But there should be some restraint of law against foolish and
impertinent scribblers, as well as against vagabonds and idle persons;
which if there were, both I and a hundred others would be banished
from the reach of our people. I do not speak this in jest: scribbling
seems to be a symptom of a disordered and licentious age. When did
we write so much as since our troubles? when the Romans so much, as
upon the point of ruin? Besides that, the refining of wits does not make
people wiser in a government: this idle employment springs from this,
that every one applies himself negligently to the duty of his vocation,
and is easily debauched from it.
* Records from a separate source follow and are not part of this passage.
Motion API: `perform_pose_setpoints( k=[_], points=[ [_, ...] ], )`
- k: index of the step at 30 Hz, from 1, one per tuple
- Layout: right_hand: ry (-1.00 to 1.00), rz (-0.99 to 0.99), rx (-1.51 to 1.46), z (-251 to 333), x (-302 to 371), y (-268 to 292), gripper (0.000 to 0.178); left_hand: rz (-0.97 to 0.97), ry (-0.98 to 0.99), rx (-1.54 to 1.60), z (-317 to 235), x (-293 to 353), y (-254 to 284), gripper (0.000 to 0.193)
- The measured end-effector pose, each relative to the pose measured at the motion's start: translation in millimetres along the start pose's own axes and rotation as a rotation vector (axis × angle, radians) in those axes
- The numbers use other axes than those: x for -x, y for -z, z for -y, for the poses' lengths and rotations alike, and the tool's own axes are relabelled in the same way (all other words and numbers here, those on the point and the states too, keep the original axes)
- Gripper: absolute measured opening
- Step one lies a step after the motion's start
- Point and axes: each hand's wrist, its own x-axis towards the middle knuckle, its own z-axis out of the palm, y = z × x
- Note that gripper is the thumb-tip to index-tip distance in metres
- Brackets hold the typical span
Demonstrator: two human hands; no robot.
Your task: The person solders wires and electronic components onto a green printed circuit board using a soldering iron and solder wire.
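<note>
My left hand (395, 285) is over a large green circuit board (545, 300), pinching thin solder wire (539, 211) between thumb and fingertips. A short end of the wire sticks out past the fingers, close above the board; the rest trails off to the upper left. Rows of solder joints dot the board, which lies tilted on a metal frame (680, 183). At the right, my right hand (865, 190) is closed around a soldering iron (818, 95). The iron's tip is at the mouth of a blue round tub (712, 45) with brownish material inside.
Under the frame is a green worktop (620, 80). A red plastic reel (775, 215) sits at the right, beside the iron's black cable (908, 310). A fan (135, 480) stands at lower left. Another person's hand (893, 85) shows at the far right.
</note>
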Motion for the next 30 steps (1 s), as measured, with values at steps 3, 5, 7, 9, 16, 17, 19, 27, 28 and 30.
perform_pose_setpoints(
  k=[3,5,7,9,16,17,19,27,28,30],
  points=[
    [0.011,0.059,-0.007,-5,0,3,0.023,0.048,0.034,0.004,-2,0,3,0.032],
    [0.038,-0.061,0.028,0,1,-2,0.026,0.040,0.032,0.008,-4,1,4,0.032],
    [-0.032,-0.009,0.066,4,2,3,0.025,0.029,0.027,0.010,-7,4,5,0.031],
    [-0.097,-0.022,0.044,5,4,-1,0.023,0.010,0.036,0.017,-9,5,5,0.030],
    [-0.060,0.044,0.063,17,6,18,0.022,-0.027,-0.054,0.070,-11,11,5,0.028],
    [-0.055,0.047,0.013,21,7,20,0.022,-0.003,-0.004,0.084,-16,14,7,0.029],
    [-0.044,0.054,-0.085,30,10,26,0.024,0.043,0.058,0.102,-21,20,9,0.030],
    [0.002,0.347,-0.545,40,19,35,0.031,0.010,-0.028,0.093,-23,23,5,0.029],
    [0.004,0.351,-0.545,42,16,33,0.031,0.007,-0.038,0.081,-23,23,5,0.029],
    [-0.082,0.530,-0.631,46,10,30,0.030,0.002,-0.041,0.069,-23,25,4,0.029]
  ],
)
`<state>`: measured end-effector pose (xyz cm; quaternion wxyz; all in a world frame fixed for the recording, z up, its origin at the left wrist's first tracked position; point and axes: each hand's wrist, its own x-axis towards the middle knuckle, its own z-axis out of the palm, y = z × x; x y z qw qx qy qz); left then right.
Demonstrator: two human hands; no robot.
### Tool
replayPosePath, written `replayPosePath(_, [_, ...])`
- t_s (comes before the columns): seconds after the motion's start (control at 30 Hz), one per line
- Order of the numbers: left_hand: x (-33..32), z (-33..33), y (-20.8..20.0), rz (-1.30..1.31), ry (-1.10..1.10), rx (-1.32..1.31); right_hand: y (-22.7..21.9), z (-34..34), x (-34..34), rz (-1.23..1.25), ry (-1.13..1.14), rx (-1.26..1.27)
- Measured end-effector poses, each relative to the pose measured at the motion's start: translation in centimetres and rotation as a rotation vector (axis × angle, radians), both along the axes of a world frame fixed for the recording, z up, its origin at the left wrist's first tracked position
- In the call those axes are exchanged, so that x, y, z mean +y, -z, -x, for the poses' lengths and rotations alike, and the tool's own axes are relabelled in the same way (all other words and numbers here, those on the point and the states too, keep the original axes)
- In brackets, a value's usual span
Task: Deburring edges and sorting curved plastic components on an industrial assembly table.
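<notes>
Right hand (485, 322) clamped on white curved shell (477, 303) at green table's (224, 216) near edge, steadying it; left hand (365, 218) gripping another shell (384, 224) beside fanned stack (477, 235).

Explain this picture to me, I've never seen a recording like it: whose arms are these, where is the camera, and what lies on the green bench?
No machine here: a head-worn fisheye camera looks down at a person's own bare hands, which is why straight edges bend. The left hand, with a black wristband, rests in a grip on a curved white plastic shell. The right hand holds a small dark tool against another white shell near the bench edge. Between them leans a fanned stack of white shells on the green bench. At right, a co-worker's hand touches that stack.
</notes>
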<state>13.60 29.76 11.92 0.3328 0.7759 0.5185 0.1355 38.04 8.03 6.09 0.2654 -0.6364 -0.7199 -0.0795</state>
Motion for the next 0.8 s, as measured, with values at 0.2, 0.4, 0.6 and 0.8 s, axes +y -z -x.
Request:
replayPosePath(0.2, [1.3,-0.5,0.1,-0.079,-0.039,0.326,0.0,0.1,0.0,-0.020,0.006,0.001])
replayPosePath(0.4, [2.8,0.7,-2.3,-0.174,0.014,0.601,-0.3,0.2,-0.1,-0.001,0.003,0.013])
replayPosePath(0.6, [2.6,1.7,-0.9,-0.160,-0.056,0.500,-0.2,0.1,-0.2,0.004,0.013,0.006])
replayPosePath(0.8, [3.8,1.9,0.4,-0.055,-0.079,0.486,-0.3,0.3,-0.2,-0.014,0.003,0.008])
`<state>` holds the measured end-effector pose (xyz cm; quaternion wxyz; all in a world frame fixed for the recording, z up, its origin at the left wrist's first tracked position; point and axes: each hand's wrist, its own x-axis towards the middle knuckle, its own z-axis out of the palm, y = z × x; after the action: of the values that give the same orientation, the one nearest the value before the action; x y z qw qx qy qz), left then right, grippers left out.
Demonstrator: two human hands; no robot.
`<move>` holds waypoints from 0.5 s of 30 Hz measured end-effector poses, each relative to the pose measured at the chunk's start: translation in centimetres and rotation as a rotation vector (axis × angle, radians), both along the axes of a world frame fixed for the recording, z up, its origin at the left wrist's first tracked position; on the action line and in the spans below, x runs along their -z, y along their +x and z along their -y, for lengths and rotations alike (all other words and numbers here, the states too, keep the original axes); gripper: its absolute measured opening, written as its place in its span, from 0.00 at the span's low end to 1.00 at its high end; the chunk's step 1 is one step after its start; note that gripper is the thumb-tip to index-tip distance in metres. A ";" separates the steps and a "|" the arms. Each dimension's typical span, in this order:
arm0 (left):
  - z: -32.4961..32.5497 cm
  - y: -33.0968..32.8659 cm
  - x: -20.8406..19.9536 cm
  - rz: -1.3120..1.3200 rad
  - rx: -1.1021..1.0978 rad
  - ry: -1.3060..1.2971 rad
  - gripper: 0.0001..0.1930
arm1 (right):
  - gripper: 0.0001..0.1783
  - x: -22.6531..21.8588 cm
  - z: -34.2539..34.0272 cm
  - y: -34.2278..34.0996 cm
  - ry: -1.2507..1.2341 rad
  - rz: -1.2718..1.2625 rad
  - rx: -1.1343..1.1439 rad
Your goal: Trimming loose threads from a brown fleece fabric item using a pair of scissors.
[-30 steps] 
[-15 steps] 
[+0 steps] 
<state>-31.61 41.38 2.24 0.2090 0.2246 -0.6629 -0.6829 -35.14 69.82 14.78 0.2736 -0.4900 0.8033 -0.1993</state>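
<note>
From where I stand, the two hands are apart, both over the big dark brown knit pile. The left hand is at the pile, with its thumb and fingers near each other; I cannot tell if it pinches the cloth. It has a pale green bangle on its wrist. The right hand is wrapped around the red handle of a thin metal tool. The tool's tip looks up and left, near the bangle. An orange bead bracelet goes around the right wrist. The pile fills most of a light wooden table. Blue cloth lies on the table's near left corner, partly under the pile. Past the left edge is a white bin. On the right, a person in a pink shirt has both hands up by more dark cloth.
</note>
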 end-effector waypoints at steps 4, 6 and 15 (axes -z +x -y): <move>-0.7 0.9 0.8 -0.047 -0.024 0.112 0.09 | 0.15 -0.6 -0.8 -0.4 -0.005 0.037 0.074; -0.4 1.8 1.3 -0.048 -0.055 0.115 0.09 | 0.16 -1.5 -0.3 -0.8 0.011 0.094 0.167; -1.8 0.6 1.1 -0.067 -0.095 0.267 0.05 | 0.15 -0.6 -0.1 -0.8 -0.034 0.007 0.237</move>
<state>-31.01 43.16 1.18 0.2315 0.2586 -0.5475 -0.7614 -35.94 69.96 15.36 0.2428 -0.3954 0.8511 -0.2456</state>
The corruption of the age is made up
by the particular contribution of every individual man; some contribute
treachery, others injustice, irreligion, tyranny, avarice, cruelty,
according to their power; the weaker sort contribute folly, vanity, and
idleness; of these I am one. It seems as if it were the season for vain
things, when the hurtful oppress us; in a time when doing ill is common,
to do but what signifies nothing is a kind of commendation. 'Tis my
comfort, that I shall be one of the last who shall be called in question;
and whilst the greater offenders are being brought to account, I shall
have leisure to amend: for it would, methinks, be against reason to
punish little inconveniences, whilst we are infested with the greater. As
the physician Philotimus said to one who presented him his finger to
dress, and who he perceived, both by his complexion and his breath,
had an ulcer in his lungs: "Friend, it is not now time to play with your
nails."-- [Plutarch, How we may distinguish a Flatterer from a Friend.]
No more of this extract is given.